The BIK System devised a rating procedure to account for these dual qualities. The recreational–utilitarian duality of attractions and facilities—in short, the tourism product—extends along a continuum from purely utilitarian to purely recreational. The position of a particular facility or attraction can be measured between the two ends of the range by assigning a value—0 for purely recreational and 10 for purely utilitarian—making 5 the transition or midpoint from mostly utilitarian to mostly recreational. Values are assigned during the survey of the tourism product for quantifying the tourism potential of a destination. They are based on the draw and marketable quality of each attraction and facility. The draw may be measured by attendance. The quality is determined by industry standards and perception of degrees of excellence.

It follows that:

  • • Activities can also be utilitarian or recreational. Utilitarian activity is necessary for the comfort and convenience of tourists, whereas recreational activity achieves the experience anticipated by tourists at the destination.
  • • The uniqueness of a specific mix of utilitarian and recreational activities draws tourists to a particular destination.
  • • A single attraction may not be sufficient for creating a major destination. Several attractions and one or more dedicated facilities with utilitarian functions may be necessary to support and service the recreational activities associated with the destination.
  • • The utilitarian and recreational activity mix is the sum total of tourism experiences offered by the tourism product of a destination. Conversely, a destination is most highly ranked for its tourism product if it provides the desired tourism experience by offering the best utilitarian and recreational activity mix.
  • • Natural and human-made environmental factors are relevant to tourism to the extent to which they provide the means for undertaking recreational and utilitarian activities to achieve the desired tourism experience.

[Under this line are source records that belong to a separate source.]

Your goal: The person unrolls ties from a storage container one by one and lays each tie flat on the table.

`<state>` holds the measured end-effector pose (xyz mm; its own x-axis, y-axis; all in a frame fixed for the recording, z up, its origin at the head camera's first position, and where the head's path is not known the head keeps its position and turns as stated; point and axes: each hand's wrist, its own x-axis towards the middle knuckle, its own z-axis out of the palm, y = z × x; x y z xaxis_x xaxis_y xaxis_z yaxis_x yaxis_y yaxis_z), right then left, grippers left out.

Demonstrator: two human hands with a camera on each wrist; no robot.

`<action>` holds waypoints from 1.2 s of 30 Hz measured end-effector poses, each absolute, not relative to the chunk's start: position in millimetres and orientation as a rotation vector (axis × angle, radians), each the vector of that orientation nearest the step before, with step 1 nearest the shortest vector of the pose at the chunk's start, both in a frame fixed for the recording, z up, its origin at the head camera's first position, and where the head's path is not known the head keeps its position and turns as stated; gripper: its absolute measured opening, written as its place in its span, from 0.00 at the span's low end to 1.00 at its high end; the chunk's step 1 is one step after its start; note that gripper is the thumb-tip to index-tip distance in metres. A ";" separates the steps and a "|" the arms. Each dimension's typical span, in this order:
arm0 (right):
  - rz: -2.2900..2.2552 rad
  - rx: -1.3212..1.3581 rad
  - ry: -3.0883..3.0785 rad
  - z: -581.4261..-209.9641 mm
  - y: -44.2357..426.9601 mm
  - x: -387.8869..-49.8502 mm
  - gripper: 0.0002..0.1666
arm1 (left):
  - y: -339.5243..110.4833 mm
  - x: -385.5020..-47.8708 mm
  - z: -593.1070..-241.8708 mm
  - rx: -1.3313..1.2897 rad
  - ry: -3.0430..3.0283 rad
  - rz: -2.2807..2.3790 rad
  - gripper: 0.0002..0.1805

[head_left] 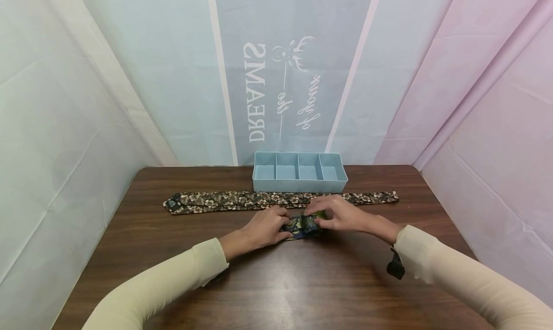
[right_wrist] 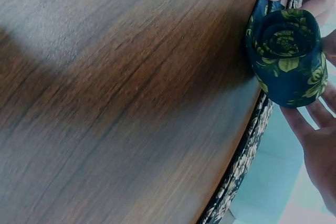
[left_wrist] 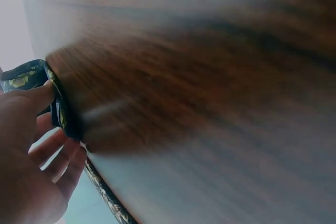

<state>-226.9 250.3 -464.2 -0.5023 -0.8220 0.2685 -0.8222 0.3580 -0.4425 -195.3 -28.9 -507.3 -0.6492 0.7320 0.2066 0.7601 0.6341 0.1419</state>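
Observation:
A dark navy necktie with yellow-green flowers [right_wrist: 289, 66] is wound into a roll, its short loose end lying flat on the table. My right hand [head_left: 341, 215] holds the roll between thumb and fingers. On the other side, my left hand [head_left: 267, 227] pinches the flat end, thumb on top, as the right wrist view shows. The left wrist view catches only the edge of this navy tie [left_wrist: 62, 109] beside the thumb. Just beyond both hands, a black necktie with cream and brown flowers [head_left: 233, 201] lies stretched out across the table, its wide tip at the left.
A light blue box [head_left: 298, 186] with several compartments stands behind the flowered tie at the table's back edge. Printed cloth [head_left: 294, 13] hangs behind the brown wooden table [head_left: 276, 291], and pale cloth walls flank it. A dark strap [head_left: 395, 265] hangs at the right wrist.

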 end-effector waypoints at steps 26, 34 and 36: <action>0.832 1.398 -2.588 -472.2 263.7 -223.6 0.12 | -33.1 -195.7 -499.5 -1.175 -2.780 -0.345 0.19; 0.811 1.360 -2.606 -472.9 269.1 -223.1 0.15 | -21.8 -196.7 -499.8 -1.213 -2.744 -0.319 0.26; 0.807 1.362 -2.626 -472.4 271.0 -223.5 0.15 | -19.5 -196.4 -501.0 -1.249 -2.737 -0.337 0.27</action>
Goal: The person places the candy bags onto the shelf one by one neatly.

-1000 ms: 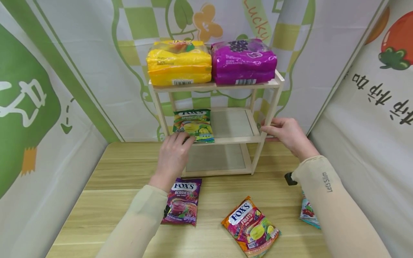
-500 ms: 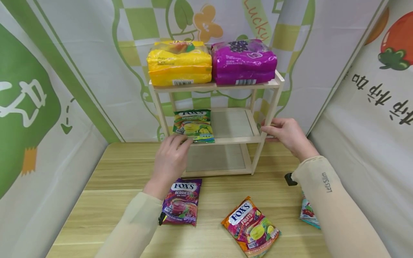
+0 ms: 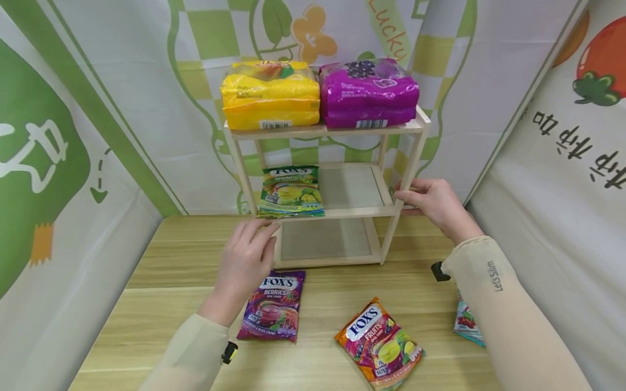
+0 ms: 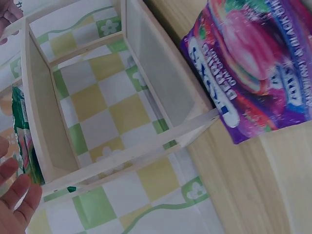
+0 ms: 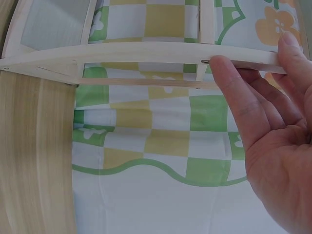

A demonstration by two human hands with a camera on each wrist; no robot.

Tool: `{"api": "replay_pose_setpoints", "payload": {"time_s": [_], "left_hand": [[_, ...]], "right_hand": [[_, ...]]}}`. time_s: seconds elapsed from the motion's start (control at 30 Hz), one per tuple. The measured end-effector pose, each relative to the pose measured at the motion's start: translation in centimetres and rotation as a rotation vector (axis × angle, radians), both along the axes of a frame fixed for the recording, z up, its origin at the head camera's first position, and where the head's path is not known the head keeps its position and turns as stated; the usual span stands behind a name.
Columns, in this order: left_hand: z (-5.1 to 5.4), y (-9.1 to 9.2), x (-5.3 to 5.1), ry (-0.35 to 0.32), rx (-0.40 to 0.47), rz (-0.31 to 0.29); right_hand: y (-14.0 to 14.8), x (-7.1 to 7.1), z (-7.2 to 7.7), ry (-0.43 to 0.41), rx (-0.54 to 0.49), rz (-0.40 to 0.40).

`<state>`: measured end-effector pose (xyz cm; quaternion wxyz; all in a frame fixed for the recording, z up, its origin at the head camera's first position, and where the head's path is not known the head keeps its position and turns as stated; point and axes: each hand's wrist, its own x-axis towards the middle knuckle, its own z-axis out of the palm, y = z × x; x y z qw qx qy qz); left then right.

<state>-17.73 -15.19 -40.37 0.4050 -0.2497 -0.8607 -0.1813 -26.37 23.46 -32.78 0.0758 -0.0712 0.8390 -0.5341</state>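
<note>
A green FOX'S Spring Tea candy bag lies on the left part of the wooden rack's middle shelf. My left hand hovers just in front of that shelf, below the bag's lower edge, fingers loosely bent and holding nothing. In the left wrist view the left hand's fingers are spread apart near the green bag. With thumb and fingers, my right hand pinches the rack's front right post, seen closely in the right wrist view around the post. A purple FOX'S Berries bag lies partly under the left hand.
On the rack's top stand a yellow pack and a purple pack. An orange FOX'S Fruits bag lies on the wooden table. A light blue bag is partly hidden by the right sleeve. Printed cloth walls enclose the table.
My left hand has drawn back from the green bag, moving down and left toward me. The green bag stays on the middle shelf. My right hand keeps its place on the post.
</note>
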Motion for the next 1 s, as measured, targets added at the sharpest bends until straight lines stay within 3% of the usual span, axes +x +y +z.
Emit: {"api": "replay_pose_setpoints", "payload": {"time_s": [0.13,0.23,0.33,0.57,0.8,1.0], "left_hand": [[-0.8,-0.5,0.6,-0.041,0.020,0.009],[-1.5,-1.0,1.1,-0.121,0.035,0.040],[-2.2,-1.4,1.5,-0.259,0.053,0.095],[-3.4,-2.0,2.1,-0.663,0.098,0.235],[-4.9,-2.6,2.5,-0.918,0.082,0.316],[-6.2,-2.8,3.0,-1.107,0.048,0.332]], "right_hand": [[0.0,0.0,0.0,0.001,0.002,0.000],[0.1,-0.1,0.0,0.002,-0.004,0.000],[0.1,-0.1,-0.1,0.001,-0.012,-0.001],[0.1,-0.1,0.0,-0.001,-0.011,-0.001],[0.1,-0.1,-0.1,0.000,-0.011,-0.003],[0.1,0.0,0.0,-0.002,-0.004,-0.004]]}}
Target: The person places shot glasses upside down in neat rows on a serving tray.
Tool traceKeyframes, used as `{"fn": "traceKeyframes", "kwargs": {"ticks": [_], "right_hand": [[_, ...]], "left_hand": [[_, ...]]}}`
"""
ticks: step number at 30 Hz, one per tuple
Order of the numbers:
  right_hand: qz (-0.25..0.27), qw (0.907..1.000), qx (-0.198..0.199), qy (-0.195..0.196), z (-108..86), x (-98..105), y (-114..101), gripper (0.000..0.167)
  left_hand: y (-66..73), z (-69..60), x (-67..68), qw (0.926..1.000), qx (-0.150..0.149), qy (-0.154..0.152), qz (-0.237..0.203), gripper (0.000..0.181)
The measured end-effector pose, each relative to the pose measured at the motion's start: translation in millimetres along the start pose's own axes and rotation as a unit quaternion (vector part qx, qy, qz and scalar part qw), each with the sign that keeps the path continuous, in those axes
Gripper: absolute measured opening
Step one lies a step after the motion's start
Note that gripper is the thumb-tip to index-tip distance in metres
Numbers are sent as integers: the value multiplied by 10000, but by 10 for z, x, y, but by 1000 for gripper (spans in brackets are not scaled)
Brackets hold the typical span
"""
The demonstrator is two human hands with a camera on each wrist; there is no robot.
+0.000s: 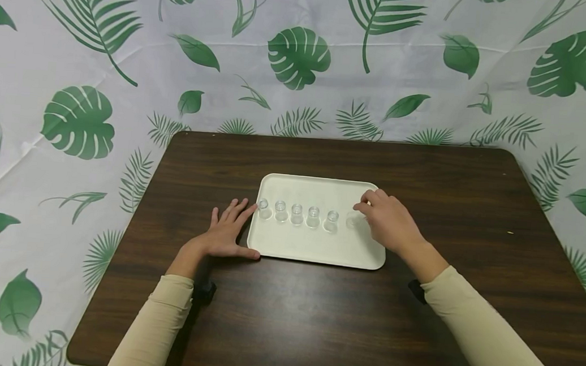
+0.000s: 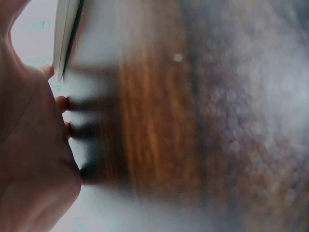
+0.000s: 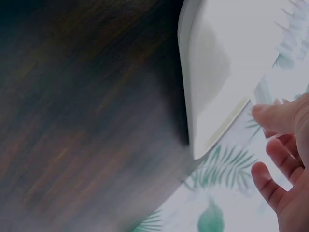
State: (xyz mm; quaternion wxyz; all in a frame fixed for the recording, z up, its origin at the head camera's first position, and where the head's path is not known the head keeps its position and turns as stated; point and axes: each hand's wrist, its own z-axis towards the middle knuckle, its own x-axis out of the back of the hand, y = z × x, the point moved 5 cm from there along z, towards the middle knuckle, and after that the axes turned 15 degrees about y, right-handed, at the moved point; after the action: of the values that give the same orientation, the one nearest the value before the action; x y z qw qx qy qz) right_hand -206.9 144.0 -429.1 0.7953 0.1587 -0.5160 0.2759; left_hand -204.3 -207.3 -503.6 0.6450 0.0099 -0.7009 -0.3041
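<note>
A row of several small clear glass jars (image 1: 297, 214) stands across a cream tray (image 1: 314, 247). My left hand (image 1: 225, 238) is spread at the tray's left end, thumb by the near corner and index fingertip by the left rim, close to the leftmost jar (image 1: 265, 208). In the left wrist view its palm (image 2: 34, 140) is beside the tray's edge. Over the tray's right end, my right hand (image 1: 389, 221) pinches the rightmost glass jar (image 1: 353, 219), which is faint and partly covered by the fingers. The right wrist view shows the thumb (image 3: 275, 116) against a translucent shape.
The tray lies on a dark wood-grain table (image 1: 304, 314). Behind the table and along its sides hangs a white cloth (image 1: 298, 104) printed with green leaves. Both forearms reach in over the table from the near side.
</note>
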Motion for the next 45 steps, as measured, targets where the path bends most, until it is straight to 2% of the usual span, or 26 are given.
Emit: {"fn": "traceKeyframes", "kwargs": {"ticks": [7, 12, 16, 32, 38, 45], "right_hand": [[-445, 9960, 771, 0, 24, 0, -212, 35], [-864, 9901, 1088, -178, 38, -33, -293, 28], [-967, 9878, 1176, -318, 44, -65, -316, 28], [-735, 9882, 1327, -215, 24, -82, -345, 31], [-671, 9887, 1337, -131, 14, -91, -347, 34], [-619, 9900, 1248, -231, 8, -97, -341, 38]], "left_hand": [[-3, 5, 4, 10000, 1, -12, 8, 119], [-5, 5, 13, 10000, 6, -22, 13, 119], [0, 8, 24, 10000, 5, -32, 33, 119], [15, 3, 25, 10000, -57, 5, 60, 119], [11, 7, 16, 10000, -55, -26, 79, 119], [6, 9, 11, 9999, -37, -57, 155, 119]]}}
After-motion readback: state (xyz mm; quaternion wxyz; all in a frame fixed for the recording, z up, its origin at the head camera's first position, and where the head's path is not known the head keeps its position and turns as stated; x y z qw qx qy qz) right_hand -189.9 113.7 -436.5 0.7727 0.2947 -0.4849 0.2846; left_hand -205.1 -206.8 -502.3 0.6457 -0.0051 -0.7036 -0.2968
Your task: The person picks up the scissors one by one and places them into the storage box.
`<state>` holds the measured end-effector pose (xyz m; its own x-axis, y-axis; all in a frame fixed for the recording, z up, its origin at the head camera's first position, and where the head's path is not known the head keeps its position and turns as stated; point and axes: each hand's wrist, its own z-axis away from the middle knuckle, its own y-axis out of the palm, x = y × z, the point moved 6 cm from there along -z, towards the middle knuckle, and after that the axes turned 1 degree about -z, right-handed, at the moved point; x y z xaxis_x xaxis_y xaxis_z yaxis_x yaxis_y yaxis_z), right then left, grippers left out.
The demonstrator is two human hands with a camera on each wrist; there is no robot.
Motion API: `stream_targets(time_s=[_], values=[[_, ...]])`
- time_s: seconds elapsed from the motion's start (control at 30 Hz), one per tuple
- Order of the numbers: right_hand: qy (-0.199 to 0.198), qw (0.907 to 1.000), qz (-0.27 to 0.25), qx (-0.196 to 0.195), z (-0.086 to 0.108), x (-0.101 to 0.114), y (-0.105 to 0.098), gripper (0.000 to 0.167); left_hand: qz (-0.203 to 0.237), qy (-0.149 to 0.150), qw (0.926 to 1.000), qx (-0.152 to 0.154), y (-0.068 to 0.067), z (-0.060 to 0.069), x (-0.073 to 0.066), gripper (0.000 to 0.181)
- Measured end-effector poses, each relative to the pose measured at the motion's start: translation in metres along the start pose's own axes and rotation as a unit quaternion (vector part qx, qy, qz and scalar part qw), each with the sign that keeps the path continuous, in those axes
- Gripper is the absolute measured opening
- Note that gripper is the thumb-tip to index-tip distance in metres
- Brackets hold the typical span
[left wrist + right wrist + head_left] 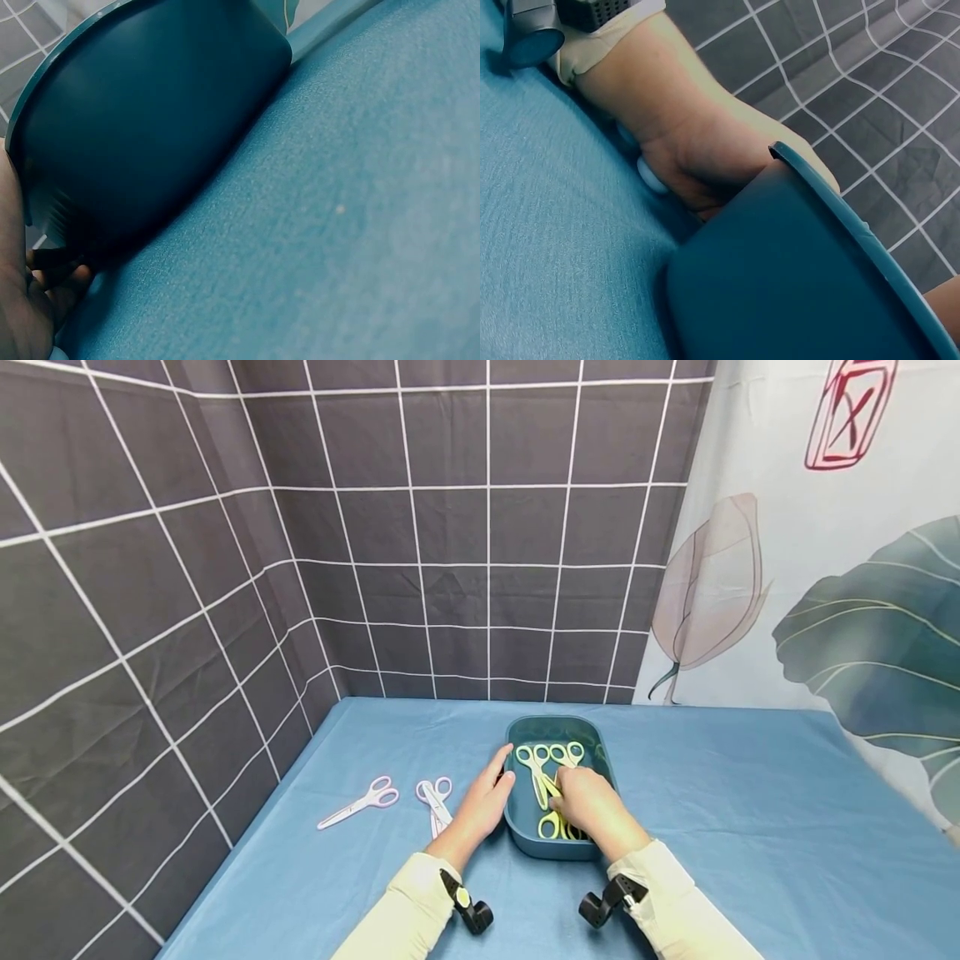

2.7 SEASONALITY OF TOURISM

Seasonality is the attribute of a particular attraction or facility that allows it to operate during a particular season, or seasons, of the year. Due to favorable climatic conditions, tourists may be able to perform a particular activity at a particular attraction or facility during one or more seasons. Certain activities may be possible during all four seasons, thus allowing the attraction or facility to operate year-round (see Figure 2.6 and Appendix F).

Seasonality plays an important role in planning the tourism experience and selecting a destination. Throughout the world, climate varies during the year in the Northern and Southern Hemispheres, and at various latitudes and elevations. Depending on the geographic location and conditions, this complex climate–seasonality relationship adds variety to the world tourism product. It enables tourism to have a year-round season around the world. By traveling to different destinations on all continents at different seasons, tourists can find an attraction where they can pursue their preferred recreational activity in virtually every season of the year.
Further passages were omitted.